Freedom 251, lo smartphone da 3€, è sotto indagine per frode

Ricordate Ringing Bells Freedom 251, lo smartphone indiano super economico che costava poco più di un cono gelato, annunciato qualche settimana fa? Bene, ora l’azienda produttrice è sotto indagine per frode.

Leggi anche: Freedom 251: lo smartphone che costa quanto un gelato!

Dopo l’annuncio dell’imminente uscita del telefono da poco più di 3€, il quale sarebbe stato realizzato grazie all’aiuto di un sussidio proveniente dal governo indiano, sono iniziati a sorgere i primi sospetti, fino a far dubitare gli utenti dell’esistenza stessa del dispositivo.

Le evidenti incongruenze, come ad esempio le immagini ritraenti Freedom 251, cambiate poche ore dopo la presentazione, e la sua disponibilità a partire da giugno 2016, una volta che i preordini avevano oramai raggiunto il limite e l’eccessiva chiusura mediatica da parte della Ringing Bells, non hanno fatto altro che aumentare i sospetti.

Ora però, la società indiana è ufficialmente sotto indagine per frode. Addirittura il leader del Partito del Popolo Indiano, Kirit Somaiya, ha parlato di “schema di Ponzi“, affermando come sia impossibile vendere uno smartphone a 4$, per di più senza il supporto di una partnership stipulata con un operatore telefonico.

Le accuse sembrano essere fondate perché il fantomatico Freedom 251 potrebbe essere il rebrand di un dispositivo più costoso, l’Adcom Ikon 4, inviato ai recensori con una grossolana e vile “sbianchettata” sul logo presente nella parte frontale, come si può benissimo notare nei video postati in rete dai vari recensori.

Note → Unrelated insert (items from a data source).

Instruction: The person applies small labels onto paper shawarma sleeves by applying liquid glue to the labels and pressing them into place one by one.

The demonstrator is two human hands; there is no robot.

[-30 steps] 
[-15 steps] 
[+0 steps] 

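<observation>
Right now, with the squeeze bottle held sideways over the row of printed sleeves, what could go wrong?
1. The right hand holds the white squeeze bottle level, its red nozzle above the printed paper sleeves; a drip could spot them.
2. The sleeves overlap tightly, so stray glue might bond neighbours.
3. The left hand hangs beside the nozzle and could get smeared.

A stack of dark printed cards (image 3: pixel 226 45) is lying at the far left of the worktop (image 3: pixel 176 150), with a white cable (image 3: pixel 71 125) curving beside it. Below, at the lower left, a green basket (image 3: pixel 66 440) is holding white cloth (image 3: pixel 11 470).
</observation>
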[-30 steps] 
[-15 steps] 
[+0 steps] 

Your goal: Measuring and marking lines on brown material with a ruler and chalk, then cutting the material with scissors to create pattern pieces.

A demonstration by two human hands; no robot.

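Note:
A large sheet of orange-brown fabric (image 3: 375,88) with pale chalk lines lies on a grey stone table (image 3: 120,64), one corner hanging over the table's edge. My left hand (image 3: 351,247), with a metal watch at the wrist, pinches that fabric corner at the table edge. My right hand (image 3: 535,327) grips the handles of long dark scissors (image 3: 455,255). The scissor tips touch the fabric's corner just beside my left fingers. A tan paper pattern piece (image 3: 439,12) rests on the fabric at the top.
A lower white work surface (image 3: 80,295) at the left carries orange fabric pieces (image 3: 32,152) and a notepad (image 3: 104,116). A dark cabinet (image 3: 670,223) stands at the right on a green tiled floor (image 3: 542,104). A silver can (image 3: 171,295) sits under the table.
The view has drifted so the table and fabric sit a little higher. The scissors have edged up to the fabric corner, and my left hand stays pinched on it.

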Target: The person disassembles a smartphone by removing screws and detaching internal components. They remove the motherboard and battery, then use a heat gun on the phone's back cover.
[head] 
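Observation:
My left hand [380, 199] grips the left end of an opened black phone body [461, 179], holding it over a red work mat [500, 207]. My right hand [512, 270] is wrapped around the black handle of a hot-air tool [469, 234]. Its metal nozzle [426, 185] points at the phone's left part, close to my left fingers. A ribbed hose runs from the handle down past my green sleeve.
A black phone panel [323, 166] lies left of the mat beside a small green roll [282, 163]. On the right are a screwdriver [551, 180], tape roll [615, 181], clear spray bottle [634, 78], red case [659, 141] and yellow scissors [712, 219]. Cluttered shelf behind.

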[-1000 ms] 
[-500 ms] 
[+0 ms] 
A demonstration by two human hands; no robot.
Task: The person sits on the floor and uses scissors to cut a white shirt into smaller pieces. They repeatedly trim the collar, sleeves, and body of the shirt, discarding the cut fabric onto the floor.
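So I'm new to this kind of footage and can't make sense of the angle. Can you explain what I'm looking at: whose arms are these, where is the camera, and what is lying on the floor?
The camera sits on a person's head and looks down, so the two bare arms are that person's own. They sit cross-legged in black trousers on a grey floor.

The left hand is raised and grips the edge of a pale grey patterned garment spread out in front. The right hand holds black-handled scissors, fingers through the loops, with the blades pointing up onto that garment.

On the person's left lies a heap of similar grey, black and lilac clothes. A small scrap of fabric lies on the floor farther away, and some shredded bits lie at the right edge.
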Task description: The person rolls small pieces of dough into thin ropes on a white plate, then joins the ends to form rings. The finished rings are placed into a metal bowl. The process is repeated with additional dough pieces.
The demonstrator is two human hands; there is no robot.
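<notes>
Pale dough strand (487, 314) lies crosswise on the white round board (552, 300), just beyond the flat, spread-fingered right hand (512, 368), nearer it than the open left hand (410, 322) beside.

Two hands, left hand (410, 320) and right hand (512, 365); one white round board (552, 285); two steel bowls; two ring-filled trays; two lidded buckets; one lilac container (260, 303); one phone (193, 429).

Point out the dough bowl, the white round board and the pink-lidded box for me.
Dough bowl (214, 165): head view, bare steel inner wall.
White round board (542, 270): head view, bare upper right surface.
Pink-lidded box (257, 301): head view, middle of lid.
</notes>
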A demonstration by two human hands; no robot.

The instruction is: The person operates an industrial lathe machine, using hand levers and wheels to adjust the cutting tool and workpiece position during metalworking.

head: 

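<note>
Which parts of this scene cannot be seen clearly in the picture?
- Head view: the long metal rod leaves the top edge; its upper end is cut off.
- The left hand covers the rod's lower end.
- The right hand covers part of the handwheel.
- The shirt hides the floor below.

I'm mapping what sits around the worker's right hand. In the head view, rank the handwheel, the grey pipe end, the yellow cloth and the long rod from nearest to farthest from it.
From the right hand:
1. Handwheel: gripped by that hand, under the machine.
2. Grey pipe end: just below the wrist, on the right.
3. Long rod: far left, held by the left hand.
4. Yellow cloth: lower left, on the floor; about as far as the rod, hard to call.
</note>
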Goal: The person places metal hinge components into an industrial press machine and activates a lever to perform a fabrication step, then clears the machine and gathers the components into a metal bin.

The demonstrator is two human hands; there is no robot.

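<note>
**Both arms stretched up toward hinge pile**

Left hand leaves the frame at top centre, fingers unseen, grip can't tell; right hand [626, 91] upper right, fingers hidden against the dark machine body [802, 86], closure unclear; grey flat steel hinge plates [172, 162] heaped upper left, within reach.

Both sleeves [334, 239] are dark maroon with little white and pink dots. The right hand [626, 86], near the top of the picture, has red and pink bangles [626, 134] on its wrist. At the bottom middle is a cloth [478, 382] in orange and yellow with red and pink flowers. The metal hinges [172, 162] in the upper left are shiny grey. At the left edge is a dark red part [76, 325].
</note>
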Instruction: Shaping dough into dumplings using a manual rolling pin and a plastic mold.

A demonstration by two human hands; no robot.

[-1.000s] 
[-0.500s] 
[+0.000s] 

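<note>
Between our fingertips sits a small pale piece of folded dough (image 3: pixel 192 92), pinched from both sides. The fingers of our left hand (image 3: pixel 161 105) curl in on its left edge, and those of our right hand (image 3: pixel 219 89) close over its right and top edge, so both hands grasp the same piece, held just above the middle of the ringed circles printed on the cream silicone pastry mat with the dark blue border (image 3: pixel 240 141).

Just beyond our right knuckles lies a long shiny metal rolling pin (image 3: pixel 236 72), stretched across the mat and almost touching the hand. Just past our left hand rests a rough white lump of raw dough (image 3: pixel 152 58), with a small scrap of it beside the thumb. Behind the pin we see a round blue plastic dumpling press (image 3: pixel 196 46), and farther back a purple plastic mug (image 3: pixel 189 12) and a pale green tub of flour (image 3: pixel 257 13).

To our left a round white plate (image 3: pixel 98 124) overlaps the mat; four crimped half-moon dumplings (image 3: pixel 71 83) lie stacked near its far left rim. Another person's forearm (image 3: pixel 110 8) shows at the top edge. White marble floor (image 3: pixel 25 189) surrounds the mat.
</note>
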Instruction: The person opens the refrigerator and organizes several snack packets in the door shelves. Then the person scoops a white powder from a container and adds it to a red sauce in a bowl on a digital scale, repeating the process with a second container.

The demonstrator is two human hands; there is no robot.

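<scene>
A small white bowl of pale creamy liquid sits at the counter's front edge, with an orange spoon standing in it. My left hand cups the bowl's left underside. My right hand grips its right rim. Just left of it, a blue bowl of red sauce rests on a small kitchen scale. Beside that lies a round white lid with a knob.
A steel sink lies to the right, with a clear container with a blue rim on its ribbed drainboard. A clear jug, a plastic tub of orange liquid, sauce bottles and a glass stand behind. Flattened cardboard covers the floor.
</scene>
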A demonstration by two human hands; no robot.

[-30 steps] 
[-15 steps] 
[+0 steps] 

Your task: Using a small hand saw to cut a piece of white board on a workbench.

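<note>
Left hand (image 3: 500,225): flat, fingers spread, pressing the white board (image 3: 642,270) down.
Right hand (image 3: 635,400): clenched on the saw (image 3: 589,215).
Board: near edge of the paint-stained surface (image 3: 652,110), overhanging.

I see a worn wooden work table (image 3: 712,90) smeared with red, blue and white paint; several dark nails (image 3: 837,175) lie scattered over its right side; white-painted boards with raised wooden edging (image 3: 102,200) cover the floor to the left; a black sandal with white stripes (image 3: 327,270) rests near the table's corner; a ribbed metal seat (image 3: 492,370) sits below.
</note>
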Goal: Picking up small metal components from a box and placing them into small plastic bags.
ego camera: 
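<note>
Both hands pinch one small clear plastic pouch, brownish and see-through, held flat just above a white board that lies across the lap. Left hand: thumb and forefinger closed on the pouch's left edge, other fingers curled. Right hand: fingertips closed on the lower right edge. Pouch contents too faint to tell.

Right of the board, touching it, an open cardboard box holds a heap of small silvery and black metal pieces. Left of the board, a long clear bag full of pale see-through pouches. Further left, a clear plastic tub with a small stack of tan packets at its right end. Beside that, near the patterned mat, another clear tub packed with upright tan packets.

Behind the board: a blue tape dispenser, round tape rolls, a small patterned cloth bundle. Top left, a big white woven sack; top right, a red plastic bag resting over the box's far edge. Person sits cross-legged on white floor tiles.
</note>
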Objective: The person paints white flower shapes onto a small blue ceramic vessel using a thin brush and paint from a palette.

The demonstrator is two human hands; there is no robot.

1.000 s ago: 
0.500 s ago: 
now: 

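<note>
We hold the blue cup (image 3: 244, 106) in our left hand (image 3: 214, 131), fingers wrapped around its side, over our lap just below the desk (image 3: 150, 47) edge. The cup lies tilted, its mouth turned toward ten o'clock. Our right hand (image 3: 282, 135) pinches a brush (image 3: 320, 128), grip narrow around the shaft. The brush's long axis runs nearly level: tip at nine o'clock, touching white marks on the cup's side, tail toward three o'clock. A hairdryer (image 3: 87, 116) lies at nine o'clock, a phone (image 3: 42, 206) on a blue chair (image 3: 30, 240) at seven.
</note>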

Mohit Goel, managing director di Ringing Bells, starebbe cercando di chiarire la situazione collaborando con le autorità, ma oramai la posizione e la fiducia dell’azienda sembrano inesorabilmente compromesse. Un vero peccato per Freedom 251 e per i nostri amici indiani che, a quanto pare, anche loro non sono al riparo dai soliti furbetti.